Ok, just bought my Altima SE-R a month or so back and I have read thoroughly (hours and hours) on here, used search etc, but I still have a few questions. 

1) When I put my key in, the right side of my display says SLIP in the same area as the oil, TCS off, etc. Anybody have any idea what this means? I was thinking it was for LSD but I thought these cars didn't have it. 

2) Does anyone have the white reverse lockout mechanism that they'd be willing to give me/sell me? It was broken when I bought the car and I'd really like to get one of those in there.
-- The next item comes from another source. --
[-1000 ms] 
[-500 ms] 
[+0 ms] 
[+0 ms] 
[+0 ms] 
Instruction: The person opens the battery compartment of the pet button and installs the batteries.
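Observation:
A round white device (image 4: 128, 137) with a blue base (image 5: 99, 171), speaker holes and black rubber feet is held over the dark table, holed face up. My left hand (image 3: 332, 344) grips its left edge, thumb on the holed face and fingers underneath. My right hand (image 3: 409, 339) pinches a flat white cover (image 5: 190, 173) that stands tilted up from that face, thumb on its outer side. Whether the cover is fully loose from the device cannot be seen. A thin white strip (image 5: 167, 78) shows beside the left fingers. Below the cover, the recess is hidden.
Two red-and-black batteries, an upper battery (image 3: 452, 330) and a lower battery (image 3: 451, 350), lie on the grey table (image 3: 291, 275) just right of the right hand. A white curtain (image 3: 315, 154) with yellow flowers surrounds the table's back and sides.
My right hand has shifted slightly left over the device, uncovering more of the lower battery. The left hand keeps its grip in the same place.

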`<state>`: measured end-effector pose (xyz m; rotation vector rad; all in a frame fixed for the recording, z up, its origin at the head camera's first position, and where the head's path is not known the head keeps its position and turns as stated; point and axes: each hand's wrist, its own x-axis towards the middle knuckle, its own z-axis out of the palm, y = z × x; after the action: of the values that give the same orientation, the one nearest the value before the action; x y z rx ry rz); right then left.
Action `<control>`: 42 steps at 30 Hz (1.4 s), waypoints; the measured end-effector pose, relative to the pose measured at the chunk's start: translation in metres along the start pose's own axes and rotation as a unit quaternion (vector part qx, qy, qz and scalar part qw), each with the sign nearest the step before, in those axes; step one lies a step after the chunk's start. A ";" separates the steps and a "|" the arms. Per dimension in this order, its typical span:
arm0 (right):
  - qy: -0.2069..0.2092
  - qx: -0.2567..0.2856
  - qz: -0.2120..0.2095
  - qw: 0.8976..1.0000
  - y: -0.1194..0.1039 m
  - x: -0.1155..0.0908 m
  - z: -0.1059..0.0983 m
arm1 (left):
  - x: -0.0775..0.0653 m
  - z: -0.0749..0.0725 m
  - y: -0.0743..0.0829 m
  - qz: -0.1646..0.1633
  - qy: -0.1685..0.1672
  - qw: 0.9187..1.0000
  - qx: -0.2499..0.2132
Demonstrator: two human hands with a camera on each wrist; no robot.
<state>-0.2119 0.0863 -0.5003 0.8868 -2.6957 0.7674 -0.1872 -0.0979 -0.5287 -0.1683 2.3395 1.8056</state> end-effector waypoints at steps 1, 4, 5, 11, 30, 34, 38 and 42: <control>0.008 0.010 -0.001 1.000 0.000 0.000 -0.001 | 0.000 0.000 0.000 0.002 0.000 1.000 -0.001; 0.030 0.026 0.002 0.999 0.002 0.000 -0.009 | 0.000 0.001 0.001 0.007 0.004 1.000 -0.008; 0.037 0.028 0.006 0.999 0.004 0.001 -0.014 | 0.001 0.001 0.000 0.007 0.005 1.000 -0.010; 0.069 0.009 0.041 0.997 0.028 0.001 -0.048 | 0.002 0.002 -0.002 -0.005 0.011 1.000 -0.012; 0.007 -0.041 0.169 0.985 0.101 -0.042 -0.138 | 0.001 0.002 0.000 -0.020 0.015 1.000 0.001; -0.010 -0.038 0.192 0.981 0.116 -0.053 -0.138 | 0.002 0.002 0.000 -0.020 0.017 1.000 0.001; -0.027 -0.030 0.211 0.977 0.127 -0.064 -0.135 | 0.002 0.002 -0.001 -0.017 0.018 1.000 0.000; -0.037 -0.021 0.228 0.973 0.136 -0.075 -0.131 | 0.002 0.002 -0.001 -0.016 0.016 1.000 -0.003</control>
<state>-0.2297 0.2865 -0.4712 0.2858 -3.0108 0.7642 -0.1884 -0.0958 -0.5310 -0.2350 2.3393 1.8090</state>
The repair shop and dealer both said I'd have to buy a whole new clutch assembly ($170) to get it. 

3) Is there any way to set the Traction Control to off by default instead of pushing the TCS off button every time I get in the car?

4) I put my SE-R badge on my new S5 clone grille (I painted it black and my car is smoke) and I'm just nervous about it sticking! Have you guys done anything else besides just sticking it on there. Has anyone's ever fallen off?

5) Intakes: I'm going WAI 'cos it's wet here and gets cold in the winter and I'm more concerned about that and mpg than a couple of extra HP. That said, I know the Berk V2 is highly regarded but is it worth the extra $160 instead of doing a Bomz or a CosmoRacing short ram or Warm Air Intake? Cone Filter: Apexi dry? K&N? 

If anybody can help me with any of this, please reply or PM me, I'll be very appreciative. I'm loving this car!


----------



## C675 (Jun 24, 2009)

I can answer #1. The SLIP light will blink when your traction control system is activated in slippery conditions.


----------



## runbyu1 (Jun 6, 2009)

bump, anyone have any answers?


----------